Because febrile seizures are usually brief, the diagnosis must be made from the history. Frequent diagnostic errors include rigors due to fever, febrile myoclonus, breath-holding, and syncope triggered by illness (Stevenson 1990). It is possible that many febrile seizures are febrile syncope, a diagnosis that should be suspected by sudden collapse with pallor and a reflex anoxic seizure.
The entity of an afebrile seizure associated with minor infection has come to attention (Lee and Ong 2004). The age group of the patients described by Lee and Ong was similar to children with febrile seizures, and there was a high prevalence of family history of febrile seizures. Children with this disorder frequently had febrile seizures on other occasions. The seizures occurred in children who were afebrile (temperature lower than 37.8° C), had definite signs or symptoms of illness, and normal metabolic and CSF findings with no other cause for seizures. Nearly 25% of the 125 children had more than 1 recurrent seizure within the next 24 hours. After a follow-up of 6 years, the risk of epilepsy (recurrent afebrile seizures) was 7.8%, compared with 1.6% after a first unprovoked (simple) febrile seizure. The “afebrile-febrile seizure” scenario was also noted in a study of 39 children from Seattle, Washington and in 2 studies of benign afebrile convulsions after mild gastroenteritis (Zerr et al 2005; Verrotti et al 2011; Kang et al 2013); both had a similar profile and excellent psychomotor development and medical outcome. Compared to febrile seizures, these illness-related seizures appear to be associated more frequently with gastroenteritis. The benign course of childhood development, and low risk of relapse or epilepsy after gastroenteritis-associated seizures, was recently confirmed in a large, retrospective study (Verrotti et al 2014).
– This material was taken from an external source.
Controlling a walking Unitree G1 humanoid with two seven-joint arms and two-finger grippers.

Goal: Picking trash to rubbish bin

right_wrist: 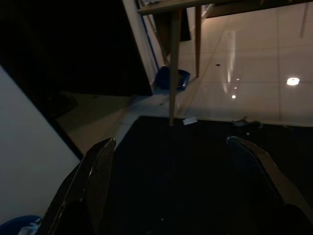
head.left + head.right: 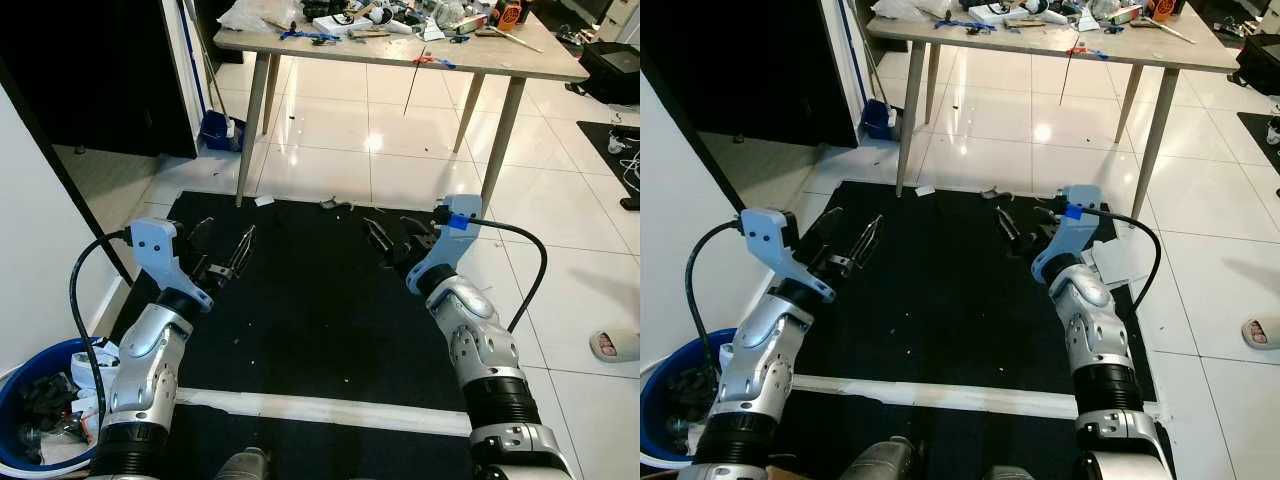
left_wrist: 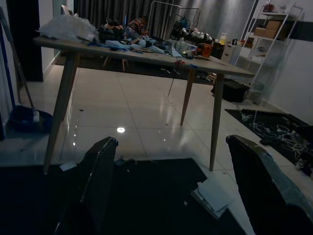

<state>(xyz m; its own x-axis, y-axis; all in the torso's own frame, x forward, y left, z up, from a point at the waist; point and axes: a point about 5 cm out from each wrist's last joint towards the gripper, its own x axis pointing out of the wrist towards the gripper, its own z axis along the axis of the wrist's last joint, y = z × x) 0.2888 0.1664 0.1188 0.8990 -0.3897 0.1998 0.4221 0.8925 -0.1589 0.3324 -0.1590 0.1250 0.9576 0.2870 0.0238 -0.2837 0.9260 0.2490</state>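
- A lived-in home room, used partly as a workshop.
- At 12 o'clock, a wooden-legged desk point(image 2: 500, 62) heaped with tools and clutter.
- Glossy white floor tiles point(image 2: 380, 150), a black mat point(image 2: 310, 300).
- A slipper point(image 2: 614, 345) at 3 o'clock.
- White shelving point(image 3: 274, 44) holding boxes.

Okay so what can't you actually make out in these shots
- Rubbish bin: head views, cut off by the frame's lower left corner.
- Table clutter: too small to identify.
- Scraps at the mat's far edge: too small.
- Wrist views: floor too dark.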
Other provoking causes for the seizure must be excluded, especially a CNS infection. About 15% of children with meningitis will have seizures, but virtually none are neurologically normal shortly after the seizure (Gerber and Berliner 1981). In older children with meningitis, there are constitutional symptoms such as headache, and signs such as nuchal rigidity. Any child with meningeal signs and/or symptoms who presents with a fever and a seizure should have a lumbar puncture. However, children under 1 year of age may not have such obvious signs of meningeal irritation. For children aged 6 to 12 months who present with a seizure and fever, a lumbar puncture should be considered, especially if the child has not received Haemophilus influenzae type B or Streptococcus pneumoniae vaccinations (American Academy of Pediatrics 2011). In addition, if the child has previously been treated with antibiotics, the clinician should be aware that the signs and symptoms of CNS infection may become masked, and lumbar puncture should be strongly considered in such cases.